The Shaw Prize was established in 2002 under the auspices of Mr Run Run Shaw to honour individuals, regardless of race, nationality, gender and religious belief, who have achieved significant breakthroughs in academic and scientific research or applications and whose work has resulted in a positive and profound impact on mankind.   
 
The first Shaw Prize Award Presentation Ceremony took place in 2004. Since that time, including this year’s awards, there have been altogether thirty-seven Shaw Prizes awarded to sixty-five scientists in these three fields.
 
The Shaw Prize is proud to play a role in recognizing revolutionary advances in these vibrant and productive areas of modern scientific research.


 

Speech by Professor Peter Goldreich
Chairman of Astronomy Selection Committee

 

Thirty years ago, William Borucki and Audrey Summers published a paper assessing the potential for detecting extrasolar planetary systems by transit photometry.
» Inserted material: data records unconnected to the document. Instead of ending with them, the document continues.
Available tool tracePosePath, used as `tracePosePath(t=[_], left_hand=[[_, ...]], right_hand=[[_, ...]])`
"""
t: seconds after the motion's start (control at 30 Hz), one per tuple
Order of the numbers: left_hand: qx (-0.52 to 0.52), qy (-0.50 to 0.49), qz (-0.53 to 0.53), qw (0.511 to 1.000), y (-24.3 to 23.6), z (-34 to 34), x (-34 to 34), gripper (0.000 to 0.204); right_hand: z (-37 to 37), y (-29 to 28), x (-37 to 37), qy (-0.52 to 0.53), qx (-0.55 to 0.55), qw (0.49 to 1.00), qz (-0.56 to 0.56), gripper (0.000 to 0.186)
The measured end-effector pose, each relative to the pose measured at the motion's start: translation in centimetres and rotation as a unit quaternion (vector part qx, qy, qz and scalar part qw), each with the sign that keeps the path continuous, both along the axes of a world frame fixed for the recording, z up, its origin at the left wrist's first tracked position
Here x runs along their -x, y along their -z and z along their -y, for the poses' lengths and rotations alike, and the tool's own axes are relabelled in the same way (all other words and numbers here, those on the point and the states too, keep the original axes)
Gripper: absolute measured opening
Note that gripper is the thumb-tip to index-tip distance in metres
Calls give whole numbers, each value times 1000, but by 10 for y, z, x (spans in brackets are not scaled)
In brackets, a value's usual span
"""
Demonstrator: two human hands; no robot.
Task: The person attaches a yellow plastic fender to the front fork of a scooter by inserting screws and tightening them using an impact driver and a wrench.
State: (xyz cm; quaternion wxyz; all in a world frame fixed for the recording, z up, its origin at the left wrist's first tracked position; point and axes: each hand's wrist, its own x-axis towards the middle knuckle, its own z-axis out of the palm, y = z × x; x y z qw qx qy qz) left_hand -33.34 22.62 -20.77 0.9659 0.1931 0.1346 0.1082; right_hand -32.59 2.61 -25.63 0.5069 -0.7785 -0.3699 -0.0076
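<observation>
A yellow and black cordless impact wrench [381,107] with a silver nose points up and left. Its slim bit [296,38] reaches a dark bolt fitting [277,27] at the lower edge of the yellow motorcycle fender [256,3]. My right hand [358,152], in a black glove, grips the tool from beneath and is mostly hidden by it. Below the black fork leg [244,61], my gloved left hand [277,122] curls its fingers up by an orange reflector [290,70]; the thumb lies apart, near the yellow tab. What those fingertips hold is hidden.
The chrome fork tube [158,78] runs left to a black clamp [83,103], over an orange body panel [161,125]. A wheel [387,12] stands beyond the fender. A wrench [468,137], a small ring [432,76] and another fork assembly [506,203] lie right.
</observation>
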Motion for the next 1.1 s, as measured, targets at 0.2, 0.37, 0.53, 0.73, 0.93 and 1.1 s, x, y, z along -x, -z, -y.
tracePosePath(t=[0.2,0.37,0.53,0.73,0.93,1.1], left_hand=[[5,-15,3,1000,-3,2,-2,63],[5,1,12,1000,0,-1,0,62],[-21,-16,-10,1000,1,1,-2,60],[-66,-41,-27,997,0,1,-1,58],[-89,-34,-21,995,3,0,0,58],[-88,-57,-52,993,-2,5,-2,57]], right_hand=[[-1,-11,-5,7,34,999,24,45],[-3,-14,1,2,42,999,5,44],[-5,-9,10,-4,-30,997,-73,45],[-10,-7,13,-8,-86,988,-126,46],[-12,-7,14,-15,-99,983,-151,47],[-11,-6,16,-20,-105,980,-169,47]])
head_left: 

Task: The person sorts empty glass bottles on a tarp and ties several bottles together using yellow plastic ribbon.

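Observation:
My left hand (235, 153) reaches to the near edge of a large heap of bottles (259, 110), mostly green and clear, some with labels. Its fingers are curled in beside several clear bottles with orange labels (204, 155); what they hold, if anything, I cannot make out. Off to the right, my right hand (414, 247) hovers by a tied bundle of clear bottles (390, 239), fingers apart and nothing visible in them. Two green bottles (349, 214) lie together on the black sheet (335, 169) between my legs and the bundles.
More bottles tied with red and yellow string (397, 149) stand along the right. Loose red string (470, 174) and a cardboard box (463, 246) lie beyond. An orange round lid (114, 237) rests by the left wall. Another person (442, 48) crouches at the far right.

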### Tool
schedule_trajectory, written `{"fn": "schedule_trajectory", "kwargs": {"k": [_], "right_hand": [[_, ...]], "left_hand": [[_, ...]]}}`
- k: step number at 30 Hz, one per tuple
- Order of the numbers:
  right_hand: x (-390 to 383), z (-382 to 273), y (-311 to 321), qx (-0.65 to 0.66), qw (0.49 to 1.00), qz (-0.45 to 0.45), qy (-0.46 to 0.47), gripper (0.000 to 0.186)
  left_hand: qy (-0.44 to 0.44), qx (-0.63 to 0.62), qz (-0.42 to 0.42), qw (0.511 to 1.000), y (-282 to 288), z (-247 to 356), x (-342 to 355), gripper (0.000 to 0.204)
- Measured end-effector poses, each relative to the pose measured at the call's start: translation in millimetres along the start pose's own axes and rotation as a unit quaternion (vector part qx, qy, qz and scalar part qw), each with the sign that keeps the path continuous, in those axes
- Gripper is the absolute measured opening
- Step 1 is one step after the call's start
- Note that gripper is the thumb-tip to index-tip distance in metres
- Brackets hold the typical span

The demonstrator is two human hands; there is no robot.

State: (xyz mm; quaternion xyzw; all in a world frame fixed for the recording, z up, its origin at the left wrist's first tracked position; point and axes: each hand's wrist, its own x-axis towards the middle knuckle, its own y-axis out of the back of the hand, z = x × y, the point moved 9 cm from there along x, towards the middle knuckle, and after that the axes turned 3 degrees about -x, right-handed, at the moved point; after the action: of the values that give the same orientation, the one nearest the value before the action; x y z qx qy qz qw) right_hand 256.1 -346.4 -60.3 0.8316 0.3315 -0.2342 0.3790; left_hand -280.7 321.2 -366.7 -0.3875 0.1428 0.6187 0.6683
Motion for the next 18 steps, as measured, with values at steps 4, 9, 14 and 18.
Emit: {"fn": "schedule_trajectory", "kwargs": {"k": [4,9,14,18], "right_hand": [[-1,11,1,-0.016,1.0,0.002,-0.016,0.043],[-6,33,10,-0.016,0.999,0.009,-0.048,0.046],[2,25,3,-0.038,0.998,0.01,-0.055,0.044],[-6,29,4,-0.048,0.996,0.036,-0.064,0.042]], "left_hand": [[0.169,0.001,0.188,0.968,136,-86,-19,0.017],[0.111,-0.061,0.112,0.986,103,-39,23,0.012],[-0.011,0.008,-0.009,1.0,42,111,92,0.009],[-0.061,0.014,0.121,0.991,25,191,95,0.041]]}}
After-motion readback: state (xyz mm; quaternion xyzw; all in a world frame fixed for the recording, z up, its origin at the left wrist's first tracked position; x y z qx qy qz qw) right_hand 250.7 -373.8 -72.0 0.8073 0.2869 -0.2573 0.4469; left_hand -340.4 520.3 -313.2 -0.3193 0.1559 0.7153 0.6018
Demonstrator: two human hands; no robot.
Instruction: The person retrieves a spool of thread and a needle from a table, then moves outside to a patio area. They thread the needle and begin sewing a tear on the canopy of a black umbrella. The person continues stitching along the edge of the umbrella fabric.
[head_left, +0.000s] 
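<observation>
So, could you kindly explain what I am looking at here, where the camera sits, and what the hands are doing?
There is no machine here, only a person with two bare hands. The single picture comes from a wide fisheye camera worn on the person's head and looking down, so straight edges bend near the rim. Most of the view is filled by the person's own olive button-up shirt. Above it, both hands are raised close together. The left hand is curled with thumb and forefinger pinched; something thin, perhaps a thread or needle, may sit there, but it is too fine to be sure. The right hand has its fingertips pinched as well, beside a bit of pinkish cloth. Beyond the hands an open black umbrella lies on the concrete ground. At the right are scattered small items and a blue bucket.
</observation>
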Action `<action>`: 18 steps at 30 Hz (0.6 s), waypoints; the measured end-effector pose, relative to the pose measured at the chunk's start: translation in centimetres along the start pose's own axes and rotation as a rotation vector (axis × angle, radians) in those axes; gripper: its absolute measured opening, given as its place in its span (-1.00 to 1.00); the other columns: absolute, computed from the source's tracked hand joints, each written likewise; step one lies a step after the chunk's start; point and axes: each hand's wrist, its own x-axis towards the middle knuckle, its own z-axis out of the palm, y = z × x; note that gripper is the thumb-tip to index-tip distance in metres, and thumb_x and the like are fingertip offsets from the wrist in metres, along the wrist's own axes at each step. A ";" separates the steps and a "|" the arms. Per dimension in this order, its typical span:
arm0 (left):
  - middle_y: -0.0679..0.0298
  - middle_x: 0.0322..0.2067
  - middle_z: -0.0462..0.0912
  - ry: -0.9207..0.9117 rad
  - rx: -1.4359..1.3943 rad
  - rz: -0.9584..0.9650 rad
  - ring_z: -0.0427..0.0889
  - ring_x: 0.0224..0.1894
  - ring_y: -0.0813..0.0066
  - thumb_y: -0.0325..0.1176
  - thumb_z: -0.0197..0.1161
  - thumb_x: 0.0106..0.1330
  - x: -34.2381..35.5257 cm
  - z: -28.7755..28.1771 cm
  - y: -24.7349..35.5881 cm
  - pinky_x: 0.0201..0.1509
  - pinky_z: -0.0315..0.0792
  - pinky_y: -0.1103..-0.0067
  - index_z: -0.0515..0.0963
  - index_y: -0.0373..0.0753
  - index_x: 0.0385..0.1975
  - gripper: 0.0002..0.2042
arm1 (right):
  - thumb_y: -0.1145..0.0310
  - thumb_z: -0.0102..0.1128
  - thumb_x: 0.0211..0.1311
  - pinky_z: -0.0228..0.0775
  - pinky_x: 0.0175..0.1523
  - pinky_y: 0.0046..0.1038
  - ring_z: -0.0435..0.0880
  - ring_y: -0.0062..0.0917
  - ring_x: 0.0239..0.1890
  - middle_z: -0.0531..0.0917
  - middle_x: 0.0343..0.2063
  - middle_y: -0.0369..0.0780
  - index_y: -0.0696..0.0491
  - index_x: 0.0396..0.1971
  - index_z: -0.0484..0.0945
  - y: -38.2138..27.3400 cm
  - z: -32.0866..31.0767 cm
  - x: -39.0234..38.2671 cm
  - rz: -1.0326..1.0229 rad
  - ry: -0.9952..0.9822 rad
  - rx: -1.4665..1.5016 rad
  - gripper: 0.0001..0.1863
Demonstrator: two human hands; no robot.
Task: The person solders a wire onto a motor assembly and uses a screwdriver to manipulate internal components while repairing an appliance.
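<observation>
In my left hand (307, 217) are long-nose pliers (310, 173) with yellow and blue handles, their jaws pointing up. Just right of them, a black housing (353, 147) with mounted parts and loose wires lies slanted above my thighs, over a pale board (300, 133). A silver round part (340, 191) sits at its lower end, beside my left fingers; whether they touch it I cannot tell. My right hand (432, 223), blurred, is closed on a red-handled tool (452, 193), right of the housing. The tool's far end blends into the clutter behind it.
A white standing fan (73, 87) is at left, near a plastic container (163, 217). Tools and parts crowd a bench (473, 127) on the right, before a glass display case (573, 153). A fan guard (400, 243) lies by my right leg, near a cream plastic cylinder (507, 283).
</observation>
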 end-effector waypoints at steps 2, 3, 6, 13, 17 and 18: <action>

The key concept is to simultaneously monitor the brightness of a large number of stars with a high-precision photometer. Planets are revealed by the dips in brightness they produce when they pass in front of (transit) their host stars. Successive transits by a planet are spaced by its orbit period, which helps to distinguish transits from other sources of stellar variability. Transit depths determine the ratio of the planet’s surface area to that of its host star. Borucki and Summers emphasized that detection of Earth-size planets would require observations from above the atmosphere.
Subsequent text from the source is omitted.